A plea of release is a plea in bar, but it is claimed that it is one that does not go to the merits of the case. The effect of sustaining such a plea would not have been merely to delay the remedy, as would have been true of a plea purely dilatory in character, but would have resulted in defeating appellant's action altogether, and a plea having this effect goes to the merits of the case made by the pleadings. The term "merits of the case" does not refer to the issues presented by the complaint and answer alone, but to those made by the pleadings as a whole, after all the issues of law arising on the pleadings and all dilatory pleas have been disposed of. To say that the validity of the release should have been tried first, merely because to have done so would have rendered any further hearing on the case unnecessary, in the event that the agreement was held valid, is equivalent to saying that any plea by way of confession and avoidance must upon request be heard before taking up the question of liability on the original cause of action, and this notwithstanding the fact that holding the release invalid would necessitate a second trial to dispose of the question of liability in the first instance.

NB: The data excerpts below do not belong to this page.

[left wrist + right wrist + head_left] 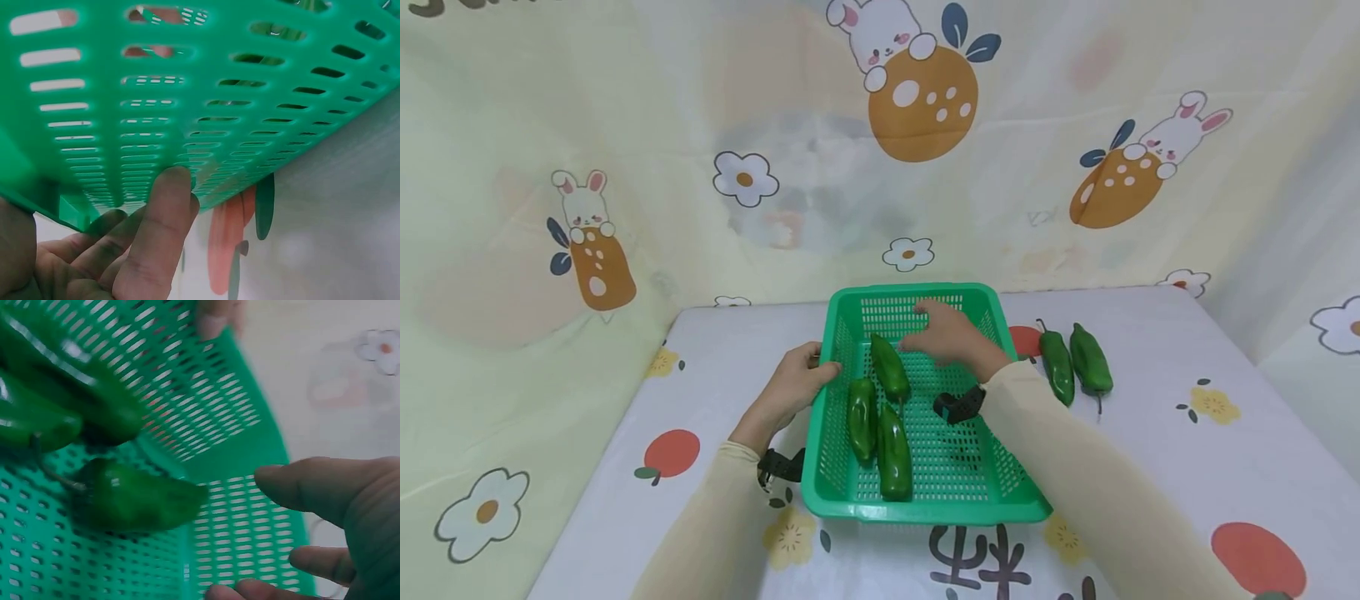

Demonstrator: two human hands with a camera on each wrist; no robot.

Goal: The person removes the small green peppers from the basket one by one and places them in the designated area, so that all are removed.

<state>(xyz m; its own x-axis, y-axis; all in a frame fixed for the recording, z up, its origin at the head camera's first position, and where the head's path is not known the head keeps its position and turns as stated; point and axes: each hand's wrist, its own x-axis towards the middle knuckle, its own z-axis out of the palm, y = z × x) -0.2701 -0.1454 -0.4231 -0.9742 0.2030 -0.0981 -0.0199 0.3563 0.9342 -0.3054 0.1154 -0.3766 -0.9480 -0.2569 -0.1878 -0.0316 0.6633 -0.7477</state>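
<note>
Inside the green basket (977, 300), right hand (951, 337) fingers spread just beside a pepper (890, 367), touching nothing

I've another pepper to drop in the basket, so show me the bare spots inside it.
Inside the green basket, the right half of the floor is bare, between the three peppers and the right wall, below the right hand. The left half is crowded with peppers. The left hand holds the left rim, so passing there is tight.

A green slotted basket (977, 492) sits on the bench. Three glossy green peppers (880, 412) lie inside it, close together toward its left side, lengthwise.
</note>
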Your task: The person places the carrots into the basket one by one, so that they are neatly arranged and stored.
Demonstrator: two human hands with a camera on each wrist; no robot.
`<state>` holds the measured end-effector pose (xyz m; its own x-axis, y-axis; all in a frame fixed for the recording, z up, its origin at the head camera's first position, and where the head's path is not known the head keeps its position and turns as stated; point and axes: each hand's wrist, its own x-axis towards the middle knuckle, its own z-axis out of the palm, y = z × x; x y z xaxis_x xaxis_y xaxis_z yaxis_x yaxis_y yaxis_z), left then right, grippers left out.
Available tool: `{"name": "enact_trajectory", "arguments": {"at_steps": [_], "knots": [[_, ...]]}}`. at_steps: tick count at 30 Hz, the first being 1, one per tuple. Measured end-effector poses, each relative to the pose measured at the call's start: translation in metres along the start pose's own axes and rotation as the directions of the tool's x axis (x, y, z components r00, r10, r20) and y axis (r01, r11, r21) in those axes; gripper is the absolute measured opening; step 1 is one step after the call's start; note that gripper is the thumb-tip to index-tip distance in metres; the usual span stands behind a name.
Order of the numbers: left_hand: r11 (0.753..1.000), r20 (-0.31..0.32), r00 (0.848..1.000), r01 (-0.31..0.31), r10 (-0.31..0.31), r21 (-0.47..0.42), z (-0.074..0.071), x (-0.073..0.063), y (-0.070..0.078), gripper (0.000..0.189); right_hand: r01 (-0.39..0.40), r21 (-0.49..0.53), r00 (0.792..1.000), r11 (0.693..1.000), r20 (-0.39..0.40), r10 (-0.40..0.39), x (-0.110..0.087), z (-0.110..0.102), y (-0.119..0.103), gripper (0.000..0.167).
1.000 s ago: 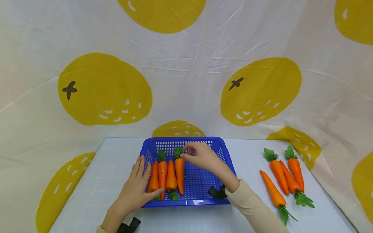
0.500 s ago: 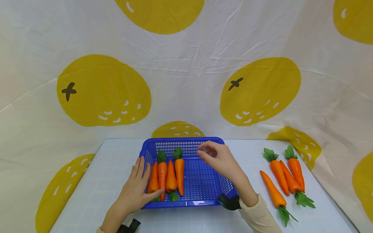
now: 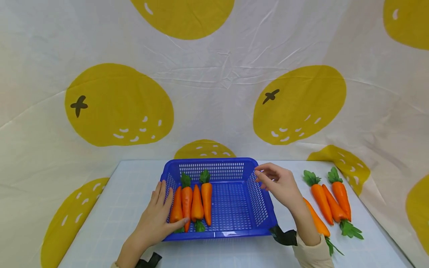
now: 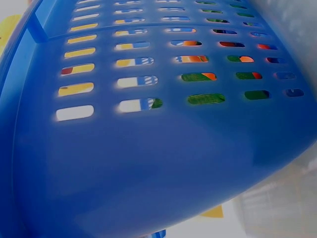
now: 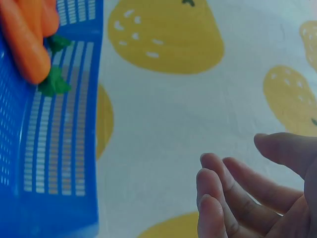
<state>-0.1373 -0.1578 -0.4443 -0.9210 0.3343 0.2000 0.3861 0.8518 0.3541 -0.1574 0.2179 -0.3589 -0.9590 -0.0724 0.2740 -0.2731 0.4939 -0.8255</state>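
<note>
A blue plastic basket (image 3: 234, 233) with slotted walls stands on the table. Several orange carrots with green tops lie side by side in its left half, among them the rightmost carrot (image 3: 207, 201). My left hand (image 3: 152, 214) rests over the basket's left rim, fingers straight and thumb reaching toward the carrots' lower ends. In the left wrist view the basket wall (image 4: 133, 168) fills the picture, with orange and green showing through the slots. My right hand (image 3: 279, 186) is in the air by the basket's right rim, fingers loosely bent, thumb apart, holding nothing (image 5: 257, 198).
On the table's right side lie several more carrots, including an upper right carrot (image 3: 341, 195) and a front carrot (image 3: 316, 219) partly hidden by my right forearm. Behind the table hangs a pale cloth (image 3: 214, 104) printed with yellow fruit.
My right hand has moved right, from the top of the rightmost carrot in the basket to past the basket's right rim. My left hand has stayed in place.
</note>
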Motion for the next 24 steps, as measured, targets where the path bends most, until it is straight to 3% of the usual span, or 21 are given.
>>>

Such procedure would lead to multiplicity of suits, and it was not the purpose of paragraph 509, supra, to bring about such a result. It is not necessary, therefore, that the plea of a release, which it is alleged was obtained through fraud and has the *308
effect of wholly defeating plaintiff's cause of action, be tried separately from the other issues in the case. If an action is brought in the first instance by the releasor for the specific and only purpose of rescinding the release because of fraud in procurement, that issue alone would of course be heard.Manchester Street Ry. v. Barrett, (C.C.A.) 265 Fed. 557;Union Pacific R. Co. v. Whitney, (C.C.A.) 198 Fed. 784;Wilson v. San Francisco-Oakland Terminal Rys. et al.,
"It is well settled in this jurisdiction that where personal injuries have been suffered, for which a liability exists, and a release therefor has been fraudulently procured for a grossly inadequate sum, an action for damages may be maintained without first obtaining a decree to rescind or to cancel the release."
The judgment is affirmed.
ROSS, C.J., and LOCKWOOD, J., concur.